As Tiny Vipers, she released Hands Across the Void in 2007, and Pitchfork called it "as sobering as folk music gets: patient, resonant, and, perhaps most importantly, curious."
But despite the buzz and early acclaim, touring was torturous. "Nobody [in the crowd] gave a shit," she said. "They're there to see the band that's after me." When she opened for Minus the Bear (again, most emerging artists would be more than envious), "the audiences would mostly just chant 'Minus the Bear' while I was playing. When it first happened, I was totally devastated. I really internalized it. ...
"I got really lame and kind of selfish in my own negativity," she continued."That went on for a really long time. I had to really evaluate why I was going up there every night just to get talked over. I think it was a really huge, humbling experience. ... When people are quiet, I just love 'em, whereas before I just kind of expected it."

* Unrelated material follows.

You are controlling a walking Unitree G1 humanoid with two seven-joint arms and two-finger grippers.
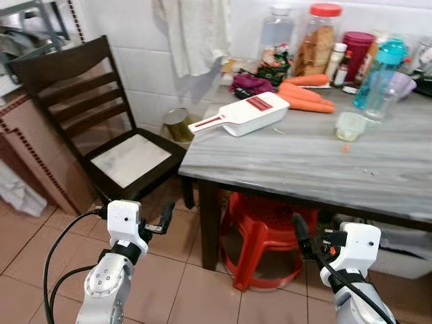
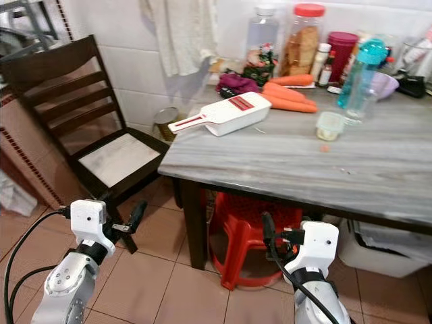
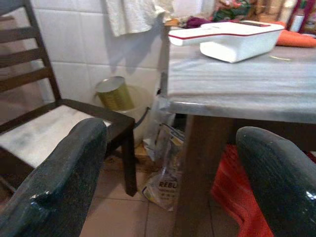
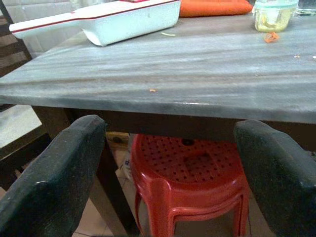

But you only need to hear a few seconds from her forthcoming album, Life on Earth (due July 7), to recognize that Fortino is not being overly sensitive on this issue. Her songs are so spare and slow that they barely exist, and they'd be lost in anything but a nearly silent room.
So when Tiny Vipers performs at Huckleberry's on Friday in a Daytrotter.com show, the intimacy of that venue should work in her favor.
"I need it to be quiet, or it sounds stupid," Fortino said. "There's a context for that kind of minimal music, and it's a really rare context."
It's become less rare, though. Following those stints opening, Fortino considered quitting the touring circuit. But her European booking agent convinced her to try a solo tour, and it was then that she found attentive audiences.
"I found a way around it [noisy crowds]," she said. "I'm careful about the shows I pick." She's turned down good paydays for gigs, she said, but she doesn't regret the choice. "The trade-off of morale versus money is pretty tremendous."
Fortino has been compared to Joanna Newsom, and there are occasional moments when it sounds as if they come from the same musical family, but it's generally an inappropriate simile. Newsom's harp and affected vocals are about the accumulation, the rush of notes and words and foreignness; Fortino employs a similarly small palette -- primarily voice and acoustic guitar -- but uses as little as possible to achieve her effects, and her singing is measured, languorous, casual, and soothing. The space around and between the sounds is as essential as the notes themselves.
"I feel like I'm more comfortable with myself than I was then ... ," Fortino said of the difference between her two Sub Pop full-lengths. "I felt like I hid behind a lot of stuff on Hands Across the Void. I was really cautious about the way I was recording. I wanted to do a good job, because it was my first record and it was on Sub Pop ... . I wasn't willing to take risks. I was just too freaked out."
I'd be lying if I said Life on Earth was instantly compelling. But over the past month, Life on Earth has grown on me like moss; it's distinctive and daring in its nakedness, and it rewards quiet courtesy.